Material provided |

^^^^^^^^^^^^^^^^

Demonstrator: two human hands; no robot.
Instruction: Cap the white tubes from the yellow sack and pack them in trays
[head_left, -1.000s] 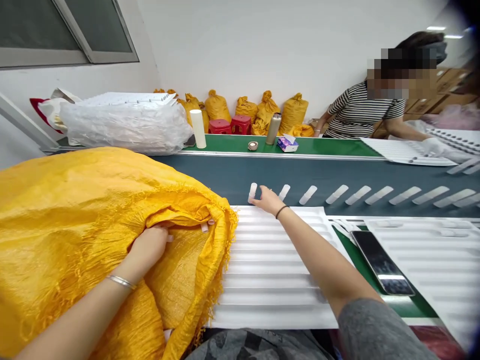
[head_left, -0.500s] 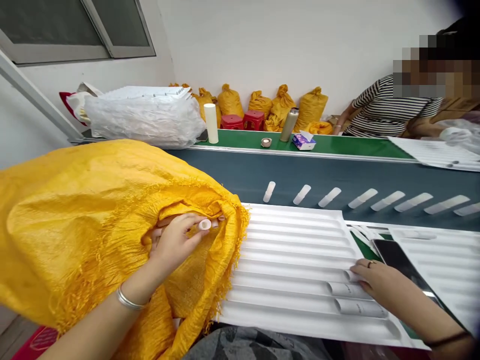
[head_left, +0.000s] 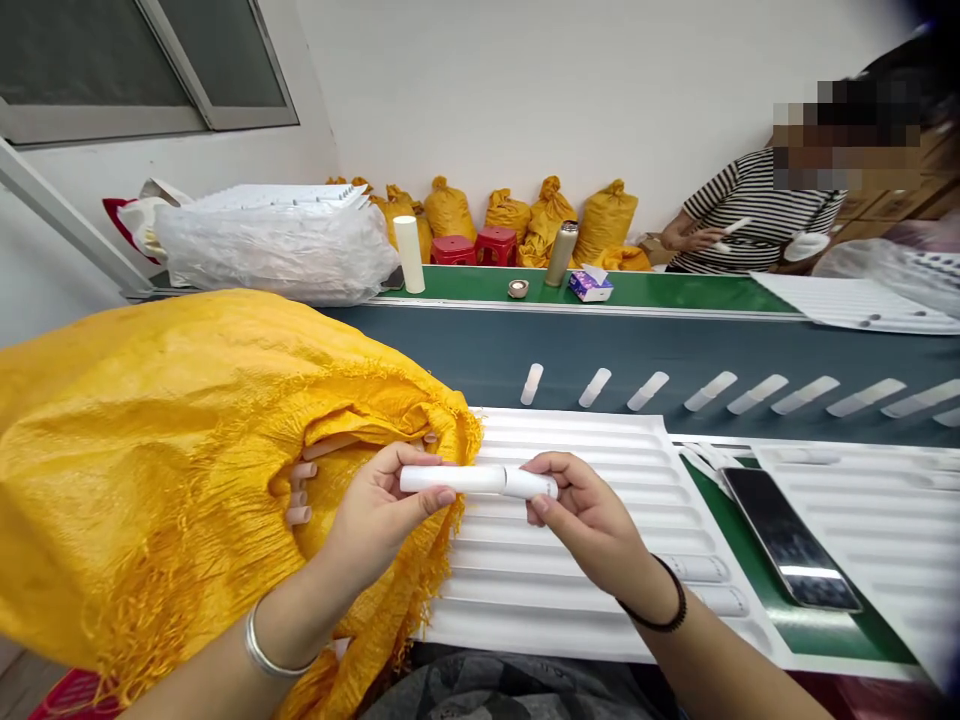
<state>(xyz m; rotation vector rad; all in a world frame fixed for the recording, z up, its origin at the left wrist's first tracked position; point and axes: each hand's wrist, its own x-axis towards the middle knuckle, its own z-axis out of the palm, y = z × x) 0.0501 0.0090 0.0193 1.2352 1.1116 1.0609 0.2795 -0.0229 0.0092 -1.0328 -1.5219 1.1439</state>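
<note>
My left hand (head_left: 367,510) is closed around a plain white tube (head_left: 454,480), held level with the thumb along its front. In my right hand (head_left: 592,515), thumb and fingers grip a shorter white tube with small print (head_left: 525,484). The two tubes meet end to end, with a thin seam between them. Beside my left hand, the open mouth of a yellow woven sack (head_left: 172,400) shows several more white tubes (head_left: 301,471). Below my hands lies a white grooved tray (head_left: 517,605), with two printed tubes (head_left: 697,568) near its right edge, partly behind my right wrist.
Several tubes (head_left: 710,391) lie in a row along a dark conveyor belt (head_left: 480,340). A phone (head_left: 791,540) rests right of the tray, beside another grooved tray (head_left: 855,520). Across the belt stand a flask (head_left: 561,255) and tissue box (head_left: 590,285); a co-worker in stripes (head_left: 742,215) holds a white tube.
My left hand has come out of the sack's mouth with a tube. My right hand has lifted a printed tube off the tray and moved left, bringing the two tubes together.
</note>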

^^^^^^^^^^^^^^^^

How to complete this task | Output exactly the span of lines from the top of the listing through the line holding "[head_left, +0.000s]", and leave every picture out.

Output of the task |
Demonstrator: two human hands; no robot.
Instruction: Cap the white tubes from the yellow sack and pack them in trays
[head_left, -1.000s] 
[head_left, -0.500s] 
[head_left, +0.000s] 

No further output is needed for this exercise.